What to produce =>
The answer must consist of each line below that holds the word "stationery", copied as it stands.

Items from a data source:
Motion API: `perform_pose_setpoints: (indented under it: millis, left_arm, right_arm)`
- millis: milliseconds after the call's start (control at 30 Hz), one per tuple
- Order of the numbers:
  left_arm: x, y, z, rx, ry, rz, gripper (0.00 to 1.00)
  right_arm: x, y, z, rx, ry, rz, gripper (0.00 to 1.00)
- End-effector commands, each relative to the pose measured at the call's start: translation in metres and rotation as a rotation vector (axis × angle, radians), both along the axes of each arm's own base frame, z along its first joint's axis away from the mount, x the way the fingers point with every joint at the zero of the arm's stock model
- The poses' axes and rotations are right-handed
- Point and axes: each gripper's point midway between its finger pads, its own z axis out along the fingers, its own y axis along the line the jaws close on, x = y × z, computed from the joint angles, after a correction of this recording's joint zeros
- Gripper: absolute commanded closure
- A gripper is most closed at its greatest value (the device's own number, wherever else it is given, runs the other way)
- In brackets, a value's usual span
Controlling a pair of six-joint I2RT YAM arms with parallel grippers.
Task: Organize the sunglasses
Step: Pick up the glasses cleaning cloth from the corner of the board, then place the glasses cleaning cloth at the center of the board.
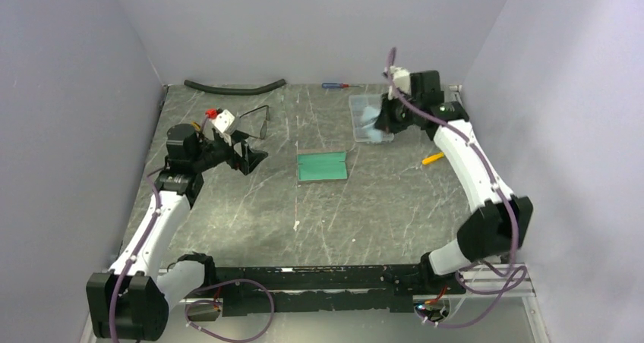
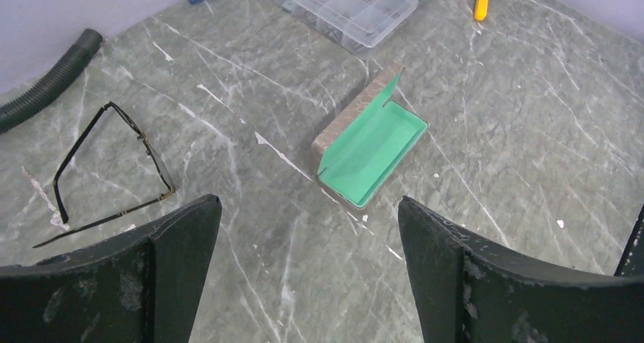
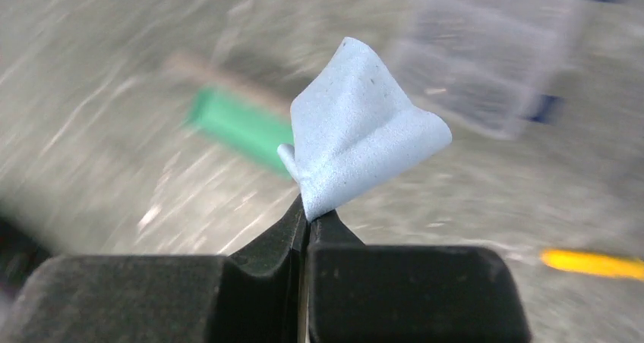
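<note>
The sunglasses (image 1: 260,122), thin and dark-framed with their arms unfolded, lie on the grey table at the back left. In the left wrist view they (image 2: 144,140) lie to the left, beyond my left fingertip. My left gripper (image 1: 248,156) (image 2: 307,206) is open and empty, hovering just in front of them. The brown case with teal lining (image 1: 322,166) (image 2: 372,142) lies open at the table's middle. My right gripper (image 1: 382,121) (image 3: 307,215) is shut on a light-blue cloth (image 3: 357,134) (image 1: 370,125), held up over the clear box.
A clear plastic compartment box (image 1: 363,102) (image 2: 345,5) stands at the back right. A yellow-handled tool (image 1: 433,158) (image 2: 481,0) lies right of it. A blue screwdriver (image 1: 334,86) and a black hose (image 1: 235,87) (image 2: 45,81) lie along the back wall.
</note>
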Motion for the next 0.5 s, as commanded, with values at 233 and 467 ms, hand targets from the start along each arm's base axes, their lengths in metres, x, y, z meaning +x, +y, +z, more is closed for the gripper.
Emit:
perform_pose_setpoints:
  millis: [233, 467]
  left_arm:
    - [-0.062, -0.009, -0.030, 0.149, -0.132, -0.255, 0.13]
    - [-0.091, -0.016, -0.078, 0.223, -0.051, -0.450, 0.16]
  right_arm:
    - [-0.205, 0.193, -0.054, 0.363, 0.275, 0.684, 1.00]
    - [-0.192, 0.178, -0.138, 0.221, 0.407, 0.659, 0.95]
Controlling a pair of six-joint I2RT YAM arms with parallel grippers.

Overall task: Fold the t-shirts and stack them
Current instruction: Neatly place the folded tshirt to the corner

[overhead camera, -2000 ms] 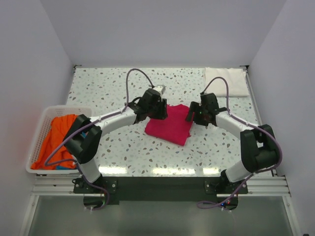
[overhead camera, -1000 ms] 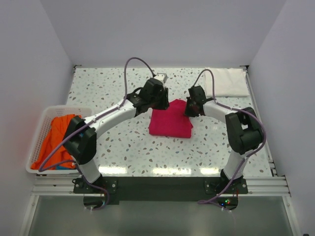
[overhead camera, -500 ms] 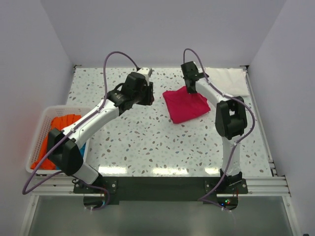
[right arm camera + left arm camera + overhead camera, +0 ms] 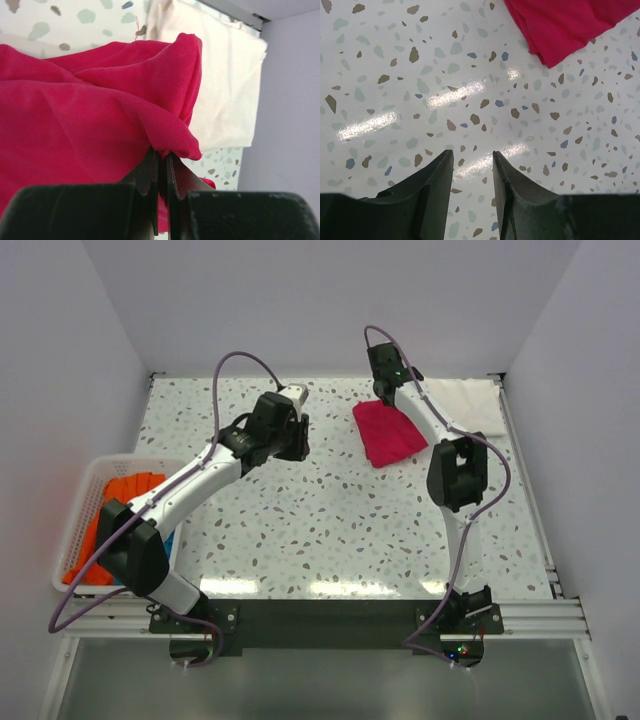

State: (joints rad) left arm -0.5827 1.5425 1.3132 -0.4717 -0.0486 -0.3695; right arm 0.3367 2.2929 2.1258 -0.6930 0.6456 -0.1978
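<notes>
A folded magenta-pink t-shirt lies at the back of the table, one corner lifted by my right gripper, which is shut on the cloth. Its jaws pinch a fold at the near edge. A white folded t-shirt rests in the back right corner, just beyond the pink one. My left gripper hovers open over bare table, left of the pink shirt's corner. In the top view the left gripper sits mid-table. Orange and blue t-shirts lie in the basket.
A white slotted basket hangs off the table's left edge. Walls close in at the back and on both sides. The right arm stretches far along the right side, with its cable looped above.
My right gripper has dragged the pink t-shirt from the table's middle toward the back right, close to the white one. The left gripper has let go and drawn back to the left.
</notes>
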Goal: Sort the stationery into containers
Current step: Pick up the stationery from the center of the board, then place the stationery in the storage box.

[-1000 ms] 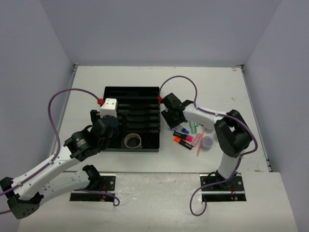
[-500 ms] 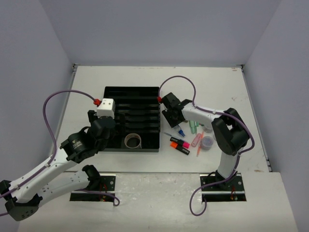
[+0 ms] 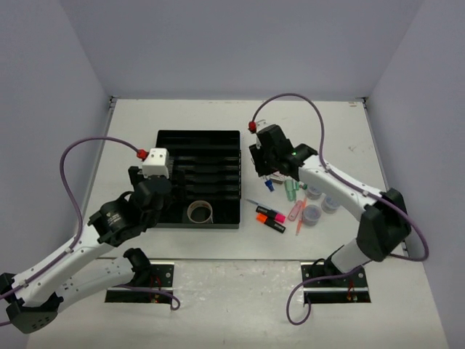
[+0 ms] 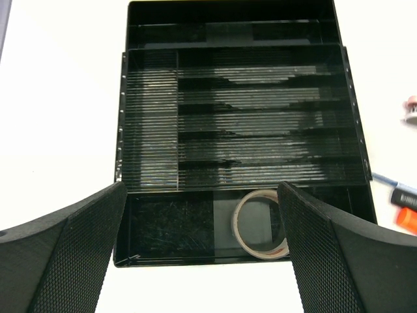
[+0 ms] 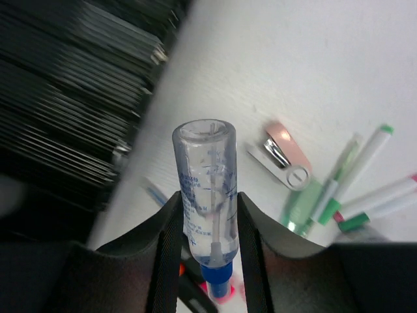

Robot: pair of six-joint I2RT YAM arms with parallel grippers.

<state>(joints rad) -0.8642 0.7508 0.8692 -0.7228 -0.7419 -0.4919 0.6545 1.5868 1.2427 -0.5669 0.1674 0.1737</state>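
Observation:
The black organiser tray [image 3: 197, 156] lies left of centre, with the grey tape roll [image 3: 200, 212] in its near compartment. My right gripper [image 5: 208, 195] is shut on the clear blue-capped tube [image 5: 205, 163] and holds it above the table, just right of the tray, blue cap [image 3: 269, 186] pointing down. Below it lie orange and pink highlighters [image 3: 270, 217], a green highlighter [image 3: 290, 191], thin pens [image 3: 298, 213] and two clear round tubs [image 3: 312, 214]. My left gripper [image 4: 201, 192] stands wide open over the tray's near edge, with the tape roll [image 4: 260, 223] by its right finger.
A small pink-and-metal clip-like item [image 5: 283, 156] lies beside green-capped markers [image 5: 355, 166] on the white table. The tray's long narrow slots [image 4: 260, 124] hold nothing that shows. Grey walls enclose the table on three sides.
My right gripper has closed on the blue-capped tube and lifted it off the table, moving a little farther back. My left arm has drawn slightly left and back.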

Answer to this task =>
Goal: Sort the stationery into containers
Current step: Pick up the stationery from the center of the board, then place the stationery in the storage box.

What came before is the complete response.